* Problem requirements: Print the records exactly and in full, please; the pictures stay out.

* Entries supplied:
%%

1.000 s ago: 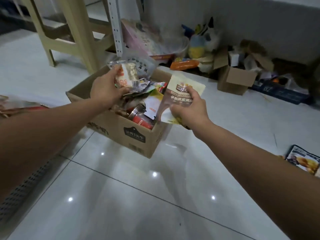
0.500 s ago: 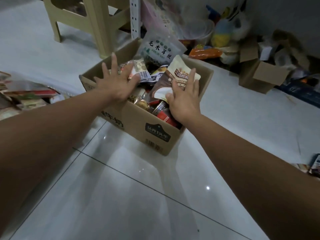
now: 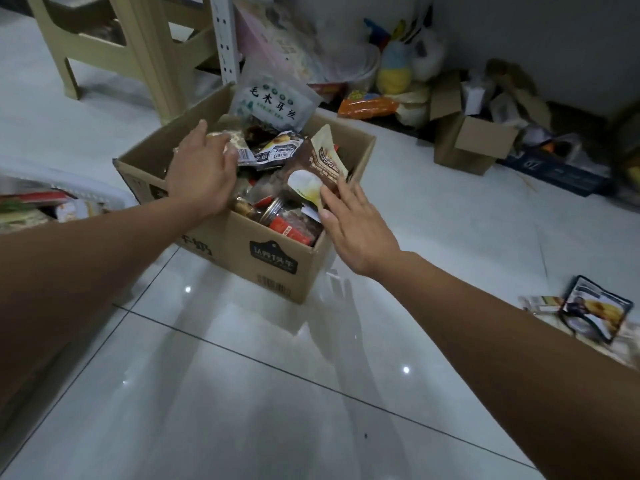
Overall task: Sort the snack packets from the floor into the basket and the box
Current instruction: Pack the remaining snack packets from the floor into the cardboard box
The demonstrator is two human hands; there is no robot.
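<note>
An open cardboard box stands on the tiled floor, full of snack packets and a jar. My left hand lies flat over the packets at the box's left side, fingers straight. My right hand hovers at the box's near right corner, fingers extended, its fingertips beside a brown and cream packet that leans in the box. A white basket with packets sits at the left edge. A dark packet with yellow print lies on the floor at the right, with others around it.
A beige plastic stool and a white perforated rack post stand behind the box. Along the wall lie a small open carton, an orange packet, plush toys and bags. Glossy tiles stretch in front of me.
Both hands let go of their packets into the box. The left hand now lies flat on the contents; the right hand has drawn back toward the near right corner.
</note>
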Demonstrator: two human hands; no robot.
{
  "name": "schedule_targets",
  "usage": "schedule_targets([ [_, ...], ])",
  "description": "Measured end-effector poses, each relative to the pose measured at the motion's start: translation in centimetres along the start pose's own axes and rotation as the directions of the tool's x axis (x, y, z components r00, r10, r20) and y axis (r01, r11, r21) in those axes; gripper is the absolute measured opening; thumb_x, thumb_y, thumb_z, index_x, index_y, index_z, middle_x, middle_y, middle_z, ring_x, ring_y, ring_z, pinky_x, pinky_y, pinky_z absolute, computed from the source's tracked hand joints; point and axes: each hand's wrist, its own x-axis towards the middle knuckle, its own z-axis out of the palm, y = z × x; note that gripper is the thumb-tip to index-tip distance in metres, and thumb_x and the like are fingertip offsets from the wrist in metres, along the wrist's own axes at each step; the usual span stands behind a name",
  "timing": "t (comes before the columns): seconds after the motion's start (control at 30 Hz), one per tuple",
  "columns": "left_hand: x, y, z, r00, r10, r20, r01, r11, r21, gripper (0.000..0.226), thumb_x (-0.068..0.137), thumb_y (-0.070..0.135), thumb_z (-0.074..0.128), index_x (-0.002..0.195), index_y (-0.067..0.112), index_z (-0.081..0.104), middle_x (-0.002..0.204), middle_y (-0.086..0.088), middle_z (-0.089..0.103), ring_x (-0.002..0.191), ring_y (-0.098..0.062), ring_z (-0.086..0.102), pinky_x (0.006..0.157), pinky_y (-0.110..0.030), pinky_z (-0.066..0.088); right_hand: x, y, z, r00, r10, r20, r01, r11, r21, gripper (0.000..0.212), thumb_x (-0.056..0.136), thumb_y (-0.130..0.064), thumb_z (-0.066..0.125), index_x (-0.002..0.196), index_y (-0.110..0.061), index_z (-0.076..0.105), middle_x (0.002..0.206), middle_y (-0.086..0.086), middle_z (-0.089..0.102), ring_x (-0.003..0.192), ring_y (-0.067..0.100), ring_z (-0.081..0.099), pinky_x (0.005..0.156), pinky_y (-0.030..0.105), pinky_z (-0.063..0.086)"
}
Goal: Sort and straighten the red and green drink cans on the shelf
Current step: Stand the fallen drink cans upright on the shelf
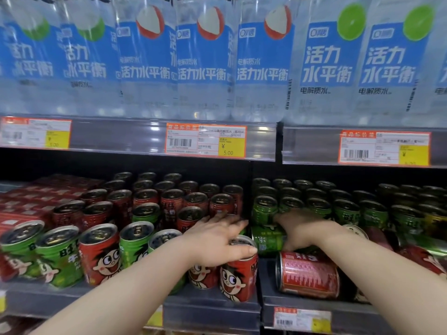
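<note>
Red and green drink cans fill the lower shelf [210, 307]. My left hand [217, 240] lies over the top of an upright red can [239, 274] at the front of the left bay, thumb across its lid. My right hand [304, 228] grips a green can [266, 240] lying on its side in the right bay. In front of that hand a red can [309, 274] lies on its side. The left bay's front row mixes green cans [58, 257] and a red can [101, 255]. Upright green cans [346, 211] stand behind my right hand.
Above, a shelf holds large clear water bottles [205, 59] with blue labels, with price tags [205, 139] on its edge. Red cartons [31, 201] are stacked at the far left. More toppled red cans [420, 259] lie at the right. A divider separates the two bays.
</note>
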Motion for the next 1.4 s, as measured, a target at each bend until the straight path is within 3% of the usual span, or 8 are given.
schedule_targets([
  [0.1,0.0,-0.1,0.0,1.000,-0.004,0.005,0.004,1.000,-0.006,0.070,0.088,0.065,0.029,0.147,0.036,0.005,0.158,0.008,0.000,0.145,-0.017,-0.004,0.115,-0.040,0.004,-0.6,0.5,0.0,1.000,0.006,-0.027,0.000,0.975,0.224,0.073,0.066,-0.040,0.074,0.130,-0.030,0.041,0.126,-0.002,0.054,0.104,0.017,0.054,0.079,0.026,0.047],
  [0.33,0.2,-0.2,0.1,1.000,-0.006,0.003,0.006,1.000,0.006,0.071,0.087,0.066,0.029,0.147,0.035,0.005,0.158,0.007,0.000,0.145,-0.018,-0.004,0.115,-0.040,0.005,-1.2,0.5,0.2,0.990,0.001,-0.144,0.073,0.854,0.514,0.080,0.064,-0.035,0.080,0.131,-0.030,0.036,0.135,-0.005,0.045,0.116,0.015,0.048,0.095,0.027,0.043],
  [0.57,0.5,-0.4,0.3,1.000,0.003,0.002,-0.003,1.000,0.002,0.072,0.087,0.067,0.028,0.147,0.035,0.005,0.158,0.007,0.000,0.145,-0.017,-0.005,0.114,-0.041,0.004,-0.4,-0.5,-0.7,0.984,-0.044,-0.172,0.128,0.845,0.518,0.091,0.065,-0.036,0.079,0.140,-0.034,0.027,0.144,-0.003,0.039,0.130,0.016,0.040,0.107,0.030,0.036],
  [0.87,0.4,-0.5,0.4,1.000,0.003,-0.010,-0.003,0.999,-0.034,0.072,0.086,0.067,0.030,0.147,0.036,0.008,0.158,0.009,0.002,0.145,-0.016,-0.004,0.115,-0.042,0.006,-1.1,-1.6,-0.6,0.957,0.003,-0.290,0.171,0.803,0.571,0.066,0.075,-0.038,0.073,0.132,-0.029,0.041,0.137,-0.003,0.043,0.125,0.016,0.045,0.100,0.023,0.037],
  [0.97,0.7,-0.4,0.2,1.000,-0.025,-0.014,0.024,0.996,-0.089,0.075,0.083,0.072,0.031,0.146,0.036,0.016,0.157,0.007,0.011,0.144,-0.017,0.007,0.116,-0.045,0.011,-3.7,0.3,-1.8,0.989,-0.053,-0.141,0.115,0.873,0.475,0.047,0.073,-0.052,0.070,0.113,-0.034,0.051,0.117,-0.007,0.054,0.108,0.016,0.054,0.091,0.028,0.046],
  [1.1,1.7,1.3,-0.1,0.998,-0.033,-0.060,0.029,0.998,-0.055,0.084,0.077,0.075,0.037,0.145,0.029,0.020,0.158,0.002,0.006,0.145,-0.020,0.004,0.116,-0.046,0.000,-7.3,0.6,-2.0,0.961,-0.093,0.261,0.045,0.982,0.183,0.081,0.064,-0.059,0.072,0.133,-0.037,0.038,0.132,-0.007,0.046,0.118,0.017,0.047,0.098,0.034,0.044],
  [1.23,1.9,2.4,0.2,0.997,0.068,0.018,-0.068,0.998,-0.008,0.089,0.079,0.073,0.039,0.148,0.032,-0.001,0.158,0.005,-0.007,0.144,-0.017,-0.009,0.116,-0.046,-0.005,-8.3,-0.3,-0.6,0.977,-0.114,0.179,0.126,0.990,-0.059,0.098,0.064,-0.051,0.076,0.143,-0.034,0.020,0.132,0.004,0.044,0.119,0.021,0.040,0.098,0.035,0.039],
  [1.4,1.9,2.1,0.2,0.997,0.071,0.039,-0.071,0.997,-0.009,0.089,0.080,0.072,0.039,0.148,0.032,-0.002,0.158,0.005,-0.006,0.145,-0.017,-0.006,0.117,-0.044,0.004,-8.9,0.8,0.8,0.983,-0.180,0.021,0.181,0.968,-0.173,0.105,0.063,-0.048,0.075,0.145,-0.031,0.013,0.136,-0.002,0.046,0.118,0.019,0.034,0.097,0.035,0.032],
])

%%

* Response box:
1.000 s ago: 
0.500 s ago: 
now: 
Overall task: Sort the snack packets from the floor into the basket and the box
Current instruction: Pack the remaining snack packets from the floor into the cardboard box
The demonstrator is two human hands; there is no robot.
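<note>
An open cardboard box stands on the tiled floor, full of snack packets and a jar. My left hand lies flat over the packets at the box's left side, fingers straight. My right hand hovers at the box's near right corner, fingers extended, its fingertips beside a brown and cream packet that leans in the box. A white basket with packets sits at the left edge. A dark packet with yellow print lies on the floor at the right, with others around it.
A beige plastic stool and a white perforated rack post stand behind the box. Along the wall lie a small open carton, an orange packet, plush toys and bags. Glossy tiles stretch in front of me.
Both hands let go of their packets into the box. The left hand now lies flat on the contents; the right hand has drawn back toward the near right corner.
</note>
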Demonstrator: two human hands; no robot.
{
  "name": "schedule_targets",
  "usage": "schedule_targets([ [_, ...], ])",
  "description": "Measured end-effector poses, each relative to the pose measured at the motion's start: translation in centimetres along the start pose's own axes and rotation as the directions of the tool's x axis (x, y, z components r00, r10, r20) and y axis (r01, r11, r21) in those axes; gripper is the absolute measured opening; thumb_x, thumb_y, thumb_z, index_x, index_y, index_z, middle_x, middle_y, middle_z, ring_x, ring_y, ring_z, pinky_x, pinky_y, pinky_z absolute, computed from the source's tracked hand joints; point and axes: each hand's wrist, its own x-axis towards the middle knuckle, its own z-axis out of the palm, y = z × x; note that gripper is the thumb-tip to index-tip distance in metres, and thumb_x and the like are fingertip offsets from the wrist in metres, along the wrist's own axes at each step; the usual span stands behind a name",
  "timing": "t (comes before the columns): seconds after the motion's start (control at 30 Hz), one per tuple",
  "columns": "left_hand: x, y, z, r00, r10, r20, r01, r11, r21, gripper (0.000..0.226), thumb_x (-0.068..0.137), thumb_y (-0.070..0.135), thumb_z (-0.074..0.128), index_x (-0.002..0.195), index_y (-0.067..0.112), index_z (-0.081..0.104), middle_x (-0.002..0.204), middle_y (-0.086..0.088), middle_z (-0.089..0.103), ring_x (-0.002..0.191), ring_y (-0.098..0.062), ring_z (-0.086..0.102), pinky_x (0.006..0.157), pinky_y (-0.110..0.030), pinky_z (-0.066..0.088); right_hand: x, y, z, r00, r10, r20, r01, r11, r21, gripper (0.000..0.212), thumb_x (-0.056..0.136), thumb_y (-0.130..0.064), thumb_z (-0.066..0.125), index_x (-0.002..0.196), index_y (-0.110..0.061), index_z (-0.076..0.105), middle_x (0.002..0.206), middle_y (-0.086..0.086), middle_z (-0.089..0.102), ring_x (-0.003..0.192), ring_y (-0.067..0.100), ring_z (-0.081..0.099), pinky_x (0.005..0.156), pinky_y (-0.030..0.105), pinky_z (-0.063..0.086)"
}
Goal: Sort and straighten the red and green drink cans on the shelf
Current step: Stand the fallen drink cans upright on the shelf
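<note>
Red and green drink cans fill the lower shelf [210, 307]. My left hand [217, 240] lies over the top of an upright red can [239, 274] at the front of the left bay, thumb across its lid. My right hand [304, 228] grips a green can [266, 240] lying on its side in the right bay. In front of that hand a red can [309, 274] lies on its side. The left bay's front row mixes green cans [58, 257] and a red can [101, 255]. Upright green cans [346, 211] stand behind my right hand.
Above, a shelf holds large clear water bottles [205, 59] with blue labels, with price tags [205, 139] on its edge. Red cartons [31, 201] are stacked at the far left. More toppled red cans [420, 259] lie at the right. A divider separates the two bays.
</note>
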Motion for the next 1.4 s, as measured, a target at each bend until the straight path is within 3% of the usual span, or 8 are given.
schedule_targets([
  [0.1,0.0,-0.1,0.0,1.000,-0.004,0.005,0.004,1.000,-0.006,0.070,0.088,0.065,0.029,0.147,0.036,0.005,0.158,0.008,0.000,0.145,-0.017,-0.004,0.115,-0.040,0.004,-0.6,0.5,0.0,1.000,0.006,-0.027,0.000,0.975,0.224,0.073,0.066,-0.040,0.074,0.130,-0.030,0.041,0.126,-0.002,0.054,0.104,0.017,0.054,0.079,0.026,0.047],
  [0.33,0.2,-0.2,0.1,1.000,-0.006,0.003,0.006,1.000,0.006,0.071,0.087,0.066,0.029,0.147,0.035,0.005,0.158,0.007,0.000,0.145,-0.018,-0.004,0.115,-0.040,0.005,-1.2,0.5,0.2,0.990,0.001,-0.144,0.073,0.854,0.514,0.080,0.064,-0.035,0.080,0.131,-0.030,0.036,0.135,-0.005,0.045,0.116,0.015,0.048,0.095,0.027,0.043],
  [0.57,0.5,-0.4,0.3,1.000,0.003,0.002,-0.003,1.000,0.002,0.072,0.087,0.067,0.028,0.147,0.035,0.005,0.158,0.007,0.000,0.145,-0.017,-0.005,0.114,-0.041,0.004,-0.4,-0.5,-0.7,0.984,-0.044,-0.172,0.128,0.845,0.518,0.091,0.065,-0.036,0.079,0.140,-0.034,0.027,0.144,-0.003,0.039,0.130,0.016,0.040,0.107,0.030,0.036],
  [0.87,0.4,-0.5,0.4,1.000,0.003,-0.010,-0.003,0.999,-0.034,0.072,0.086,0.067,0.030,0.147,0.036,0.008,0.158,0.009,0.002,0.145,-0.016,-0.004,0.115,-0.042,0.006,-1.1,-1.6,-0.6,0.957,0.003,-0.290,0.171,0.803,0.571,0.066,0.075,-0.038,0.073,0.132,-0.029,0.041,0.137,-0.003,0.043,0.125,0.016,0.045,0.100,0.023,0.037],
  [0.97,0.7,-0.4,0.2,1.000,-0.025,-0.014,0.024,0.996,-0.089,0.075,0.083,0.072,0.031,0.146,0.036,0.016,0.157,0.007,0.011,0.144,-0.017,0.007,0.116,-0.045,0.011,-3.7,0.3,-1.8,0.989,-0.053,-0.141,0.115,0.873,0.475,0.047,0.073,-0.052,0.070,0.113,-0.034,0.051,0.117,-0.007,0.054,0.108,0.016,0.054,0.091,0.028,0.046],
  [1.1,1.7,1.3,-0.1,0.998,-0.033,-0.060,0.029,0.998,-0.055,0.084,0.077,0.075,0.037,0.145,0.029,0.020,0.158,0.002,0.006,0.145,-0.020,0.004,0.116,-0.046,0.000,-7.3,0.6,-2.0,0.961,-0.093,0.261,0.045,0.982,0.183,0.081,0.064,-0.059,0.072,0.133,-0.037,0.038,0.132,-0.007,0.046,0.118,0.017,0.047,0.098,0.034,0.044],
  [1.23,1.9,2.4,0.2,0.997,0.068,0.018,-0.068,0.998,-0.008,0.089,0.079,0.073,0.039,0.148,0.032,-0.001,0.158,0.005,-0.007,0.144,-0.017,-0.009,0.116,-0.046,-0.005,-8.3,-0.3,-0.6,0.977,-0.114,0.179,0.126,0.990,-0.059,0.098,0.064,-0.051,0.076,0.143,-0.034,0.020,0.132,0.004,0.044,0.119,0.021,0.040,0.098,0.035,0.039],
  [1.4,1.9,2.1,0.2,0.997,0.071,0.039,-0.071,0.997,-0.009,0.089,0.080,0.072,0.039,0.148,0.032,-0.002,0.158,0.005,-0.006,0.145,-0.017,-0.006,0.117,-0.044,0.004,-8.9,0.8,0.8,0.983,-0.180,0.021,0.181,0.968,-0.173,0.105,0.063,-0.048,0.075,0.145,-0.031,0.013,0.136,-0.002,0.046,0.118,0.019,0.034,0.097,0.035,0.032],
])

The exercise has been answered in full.